* _Exercise aim_
Report, in full, each line of the material below in which the string "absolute" occurs.

Start of Raw data

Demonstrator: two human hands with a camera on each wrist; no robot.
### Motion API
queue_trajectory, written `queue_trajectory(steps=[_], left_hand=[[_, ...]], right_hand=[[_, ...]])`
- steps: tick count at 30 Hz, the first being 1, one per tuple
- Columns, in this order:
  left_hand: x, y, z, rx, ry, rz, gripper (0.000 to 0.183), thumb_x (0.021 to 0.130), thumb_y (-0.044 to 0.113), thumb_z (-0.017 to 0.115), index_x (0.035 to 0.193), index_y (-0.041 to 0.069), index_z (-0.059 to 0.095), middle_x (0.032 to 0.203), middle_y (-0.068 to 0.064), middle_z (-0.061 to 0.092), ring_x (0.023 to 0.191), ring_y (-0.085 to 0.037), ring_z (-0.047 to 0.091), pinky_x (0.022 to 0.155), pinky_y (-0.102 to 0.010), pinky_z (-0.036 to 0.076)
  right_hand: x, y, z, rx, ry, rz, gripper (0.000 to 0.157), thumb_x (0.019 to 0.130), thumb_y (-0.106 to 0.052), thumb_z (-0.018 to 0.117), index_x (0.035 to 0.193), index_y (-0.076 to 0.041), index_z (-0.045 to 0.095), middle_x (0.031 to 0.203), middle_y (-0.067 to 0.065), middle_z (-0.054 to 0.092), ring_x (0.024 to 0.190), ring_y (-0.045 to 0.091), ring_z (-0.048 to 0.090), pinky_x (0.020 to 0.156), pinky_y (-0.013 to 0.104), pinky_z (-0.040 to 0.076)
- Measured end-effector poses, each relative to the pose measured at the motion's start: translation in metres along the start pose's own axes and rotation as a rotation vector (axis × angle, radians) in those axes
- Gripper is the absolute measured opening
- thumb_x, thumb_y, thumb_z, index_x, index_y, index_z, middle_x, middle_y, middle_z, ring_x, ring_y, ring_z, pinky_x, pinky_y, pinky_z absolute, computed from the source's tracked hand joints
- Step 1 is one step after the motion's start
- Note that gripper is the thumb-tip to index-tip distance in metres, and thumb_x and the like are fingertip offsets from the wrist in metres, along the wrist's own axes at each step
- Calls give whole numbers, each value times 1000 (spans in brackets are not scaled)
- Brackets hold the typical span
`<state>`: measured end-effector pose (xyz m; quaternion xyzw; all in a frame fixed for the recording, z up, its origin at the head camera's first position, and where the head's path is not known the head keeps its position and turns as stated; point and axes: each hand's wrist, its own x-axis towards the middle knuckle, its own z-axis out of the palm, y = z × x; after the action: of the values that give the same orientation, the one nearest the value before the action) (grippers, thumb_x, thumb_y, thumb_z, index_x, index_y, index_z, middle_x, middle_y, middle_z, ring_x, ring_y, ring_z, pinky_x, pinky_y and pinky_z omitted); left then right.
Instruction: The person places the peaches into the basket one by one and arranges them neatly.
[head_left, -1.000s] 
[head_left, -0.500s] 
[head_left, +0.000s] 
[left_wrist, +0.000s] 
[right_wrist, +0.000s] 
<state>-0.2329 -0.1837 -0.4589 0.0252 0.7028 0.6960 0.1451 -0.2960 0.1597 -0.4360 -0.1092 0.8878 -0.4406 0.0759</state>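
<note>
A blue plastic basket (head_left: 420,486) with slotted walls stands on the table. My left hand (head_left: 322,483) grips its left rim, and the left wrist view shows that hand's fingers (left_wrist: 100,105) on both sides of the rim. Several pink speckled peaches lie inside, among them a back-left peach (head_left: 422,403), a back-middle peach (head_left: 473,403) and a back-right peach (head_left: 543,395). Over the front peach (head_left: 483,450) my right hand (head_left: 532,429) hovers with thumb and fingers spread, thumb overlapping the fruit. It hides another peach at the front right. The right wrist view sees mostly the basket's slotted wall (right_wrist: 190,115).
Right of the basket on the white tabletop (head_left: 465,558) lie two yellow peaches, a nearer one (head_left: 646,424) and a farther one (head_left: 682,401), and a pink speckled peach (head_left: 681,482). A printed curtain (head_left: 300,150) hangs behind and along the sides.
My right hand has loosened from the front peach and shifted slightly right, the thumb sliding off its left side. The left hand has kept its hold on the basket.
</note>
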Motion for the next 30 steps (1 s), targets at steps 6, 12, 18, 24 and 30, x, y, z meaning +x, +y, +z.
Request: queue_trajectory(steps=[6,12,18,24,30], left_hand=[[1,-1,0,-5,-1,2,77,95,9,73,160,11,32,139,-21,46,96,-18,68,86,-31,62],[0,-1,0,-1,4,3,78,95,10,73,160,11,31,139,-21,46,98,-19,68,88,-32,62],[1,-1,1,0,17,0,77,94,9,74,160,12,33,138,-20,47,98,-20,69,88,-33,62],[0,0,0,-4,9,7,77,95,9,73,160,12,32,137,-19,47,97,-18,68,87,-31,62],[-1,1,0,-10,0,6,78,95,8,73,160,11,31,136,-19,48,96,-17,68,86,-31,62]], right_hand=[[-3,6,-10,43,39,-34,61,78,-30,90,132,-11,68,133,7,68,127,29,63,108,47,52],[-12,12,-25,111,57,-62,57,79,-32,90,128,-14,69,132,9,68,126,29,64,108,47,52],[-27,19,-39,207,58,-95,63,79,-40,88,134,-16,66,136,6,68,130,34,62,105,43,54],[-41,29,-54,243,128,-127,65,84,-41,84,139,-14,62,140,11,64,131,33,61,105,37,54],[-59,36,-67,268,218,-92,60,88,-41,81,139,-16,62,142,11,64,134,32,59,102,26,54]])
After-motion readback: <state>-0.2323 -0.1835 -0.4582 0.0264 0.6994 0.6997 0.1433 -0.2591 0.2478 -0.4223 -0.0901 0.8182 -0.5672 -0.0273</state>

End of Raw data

* _Answer for this exercise_
- Gripper is the absolute measured opening
- thumb_x, thumb_y, thumb_z, index_x, index_y, index_z, middle_x, middle_y, middle_z, ring_x, ring_y, ring_z, pinky_x, pinky_y, pinky_z absolute, computed from the source's tracked hand joints

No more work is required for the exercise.